Louvent Léonce Garnier, né le 22 février 1874,  épouse Marie Louise Robic le 27 janvier 1902 à Lorient. Il doit son premier prénom au nom de famille du propriétaire de la maison dans laquelle il est né à Ambrières (Marne) : Alexandre Prosper Louvent.  
Maréchal des logis au premier régiment d'artillerie coloniale, Louvent Garnier habite Ploemeur au moment de son mariage. Sa femme, tailleuse, née à Lorient le 16 février 1880 est la fille de Marc Robic, charpentier au port, et de Marie Angélique Augustine Le Squer, débitante de boissons.
En 1906, Louvent Garnier, alors en retraite, ouvre son débit de boissons avec jeu de boules et une charcuterie au lieu-dit la Butte du Polygone, sur la route menant de Lorient à Larmor. Le quartier, ancienne zone d’entrainement de tir au canon, est  jusqu'alors peu urbanisé (trois ou quatre maisons). Dans ce lieu assez désert, où se trouve jadis un petit bois surnommé le Bois d’Amour, s’est produit de nombreuses attaques à main armée. Un, lieu qui inspire la crainte au Lorientais et où un gardien de batterie de Locqueltas assassine sa femme. Son corps a été retrouvé contre la borne militaire qui délimitait le terrain militaire.

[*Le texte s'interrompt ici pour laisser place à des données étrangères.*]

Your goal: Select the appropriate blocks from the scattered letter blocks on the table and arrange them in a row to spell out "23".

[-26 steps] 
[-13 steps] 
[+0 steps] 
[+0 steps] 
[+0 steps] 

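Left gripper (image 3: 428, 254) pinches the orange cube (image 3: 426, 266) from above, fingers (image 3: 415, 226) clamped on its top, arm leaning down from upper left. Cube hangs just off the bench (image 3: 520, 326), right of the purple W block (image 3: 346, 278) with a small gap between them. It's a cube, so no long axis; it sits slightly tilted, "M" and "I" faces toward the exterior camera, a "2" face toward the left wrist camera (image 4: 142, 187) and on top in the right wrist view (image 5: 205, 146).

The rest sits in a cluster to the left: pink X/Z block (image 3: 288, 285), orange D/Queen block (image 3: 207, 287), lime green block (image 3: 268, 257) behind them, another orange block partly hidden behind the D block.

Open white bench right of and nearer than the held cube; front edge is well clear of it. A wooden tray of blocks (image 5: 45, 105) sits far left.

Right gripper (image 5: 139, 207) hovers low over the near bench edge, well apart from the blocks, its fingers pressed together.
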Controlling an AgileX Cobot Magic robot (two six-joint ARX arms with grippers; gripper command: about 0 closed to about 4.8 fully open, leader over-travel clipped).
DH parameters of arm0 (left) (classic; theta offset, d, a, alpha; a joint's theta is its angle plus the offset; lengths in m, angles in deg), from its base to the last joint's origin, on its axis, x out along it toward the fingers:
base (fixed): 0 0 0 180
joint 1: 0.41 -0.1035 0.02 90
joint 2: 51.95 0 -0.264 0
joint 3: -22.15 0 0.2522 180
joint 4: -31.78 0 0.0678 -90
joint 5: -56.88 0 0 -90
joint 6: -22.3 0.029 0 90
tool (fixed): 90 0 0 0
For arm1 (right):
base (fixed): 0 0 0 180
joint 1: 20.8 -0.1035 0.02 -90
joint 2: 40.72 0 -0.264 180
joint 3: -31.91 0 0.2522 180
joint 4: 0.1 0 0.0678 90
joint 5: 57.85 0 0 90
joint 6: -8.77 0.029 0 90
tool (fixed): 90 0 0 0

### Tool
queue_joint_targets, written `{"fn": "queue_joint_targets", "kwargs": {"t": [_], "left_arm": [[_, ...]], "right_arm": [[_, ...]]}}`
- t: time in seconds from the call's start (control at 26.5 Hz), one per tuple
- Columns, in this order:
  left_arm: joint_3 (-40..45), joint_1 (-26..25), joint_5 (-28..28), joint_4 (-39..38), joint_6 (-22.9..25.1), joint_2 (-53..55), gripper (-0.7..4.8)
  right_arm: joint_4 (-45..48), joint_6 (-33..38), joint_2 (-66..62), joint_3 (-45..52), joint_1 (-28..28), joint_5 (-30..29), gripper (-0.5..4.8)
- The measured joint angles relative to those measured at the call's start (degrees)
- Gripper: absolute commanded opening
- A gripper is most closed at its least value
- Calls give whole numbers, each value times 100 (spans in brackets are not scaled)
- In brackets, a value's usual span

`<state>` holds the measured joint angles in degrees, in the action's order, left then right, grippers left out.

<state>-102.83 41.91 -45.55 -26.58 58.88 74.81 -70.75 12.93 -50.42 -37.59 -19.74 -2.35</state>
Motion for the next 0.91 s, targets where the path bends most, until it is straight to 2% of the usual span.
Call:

Il est l'un des premiers à acheter un terrain dans ce « lotissement Coupanec ». Sur le terrain qu’il achète et où il va construire une maison abritant son commerce, se trouve alors la borne de délimitation de terrain militaire. La porte du café est située à cet emplacement.  Il donne à l'établissement le nom La Puce qui renifle et y installe une enseigne en tôle qui rappelle les enseignes humoristiques du Moyen-âge. Une énorme puce brune peinte sur un fond vert est dessinée sur le panneau. L’établissement connaît, dès son ouverture, un immense succès. Les Lorientais ne disent plus qu’ils vont à la Butte du Polygone mais qu’ils se rendent à La Puce qui Renifle.
Pourquoi avoir installé cette enseigne ? Le futur beau-père de monsieur Garnier, charpentier au port, également fabricant et sonneur de biniou, avait peint sur le pignon du débit de boisson de son épouse, au coin de la rue de Keryvaland l’inscription suivante : Où allons-nous ? Que faisons-nous ? Rentrons chez Robic boire un coup. L’inscription sur ce bistrot aurait pu laisser rêver monsieur Garnier à se dire qu’un jour il pourrait faire mieux que son beau-père.
Cette route très fréquentée fait la renommée de l'estaminet et la « fortune » du propriétaire. Au lendemain de la Seconde Guerre mondiale, aucun enfant ne connait le nom de la Butte du Polygone et tous les adultes identifient également le quartier sous l'appellation La Puce qui renifle. Le pont qui enjambe la Pénétrante (desserte portuaire) rappelle le nom du « café » qui à finit par devenir un nom de lieu-dit. Le commerce était situé au bout de la rue Jean Coquelin, sur la petite place donnant sur le rond-point Bir-Hakeim, rond-point auparavant dénommé rond-point de la Puce. Louvent Garnier, alors veuf, décède à son domicile au 173 rue de Larmor, le 28 mars 1953.

Dénomination adoptée par la délibération du conseil municipal du 26 janvier 1984.